Introduction: Hypomethylating agents (HMAs) are the mainstay of treatment for high-risk myelodysplasia (HR-MDS), chronic myelomonocytic leukemia (CMML) and low-blast acute myeloid leukemia (LB-AML). Injection azacitidine (AZA;5-AZA-cR, Vidaza®) is a commonly used formulation that is administered at 75mg/m2/day over 7 days in repeated 28-day cycles. CC-486 is an oral AZA formulation, which we administered at 150 mg bid over 21/28 days for 4 cycles following 6 cycles of Vidaza and 2 cycles of CC-486 at 100 mg bid in an open label phase 2 multicentre investigator-initiated trial (NCT03493646). The primary objective was to compare in vivo 5- AZA-2'-deoxycytidine (DAC) incorporation and global deoxycytidine methylation in peripheral blood mononuclear cell (PB-MNC) DNA following either injection or oral AZA therapy. A secondary objective was to assess any relationship between these measures and clinical response. We also assessed changes in variant allele fractions (VAFs) of somatic mutations through different phases of treatment.

Study Design and Methods: MDS (IPSS; intermediate-2 or high-risk), CMML (bone marrow [BM] blasts 10-29%) and AML (20-30% blasts) patients were treated as shown (Fig A). Peripheral blood (PB) and BM samples were collected throughout, and clinical response assessed at the end of C6 and C12. DNA DAC incorporation and demethylation was measured by mass spectrometry (AZA-MS; Unnikrishnan et al Leukemia 2018). BM MNCs were utilized for AZA-MS and assessment of VAFs using a myeloid gene capture panel. Response assessment was performed according to IWG 2006 criteria.

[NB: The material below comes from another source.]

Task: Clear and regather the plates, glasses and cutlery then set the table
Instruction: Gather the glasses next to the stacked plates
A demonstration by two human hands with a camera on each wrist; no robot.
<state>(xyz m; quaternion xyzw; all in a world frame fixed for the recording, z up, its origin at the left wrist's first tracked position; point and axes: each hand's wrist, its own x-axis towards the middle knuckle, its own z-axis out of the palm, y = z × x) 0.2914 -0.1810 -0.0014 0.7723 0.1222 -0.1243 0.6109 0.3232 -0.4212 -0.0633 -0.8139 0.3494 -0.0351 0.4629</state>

Results: 40 patients commenced treatment, and of the 24 who completed 6 cycles of injection AZA, there were 15 responders (CR 4; mCR 3; PR 1; and HI 7) and 9 non-responders (SD;6; PD/failures 3) (Fig A). DAC incorporation was higher in responders than in non-responders 0.095 (95% CI 0.065-0.124) vs.0.048 (95% CI 0.010 - 0.085)] pmol DAC/µg DNA; p = 0.05). However, differences in DNA methylation relative to baseline (100%) were marginal between responders [83.2% (95% CI 74.76-91.69)] and non-responder [88.60% (95% CI 77.68 - 91.69] (p= 0.44).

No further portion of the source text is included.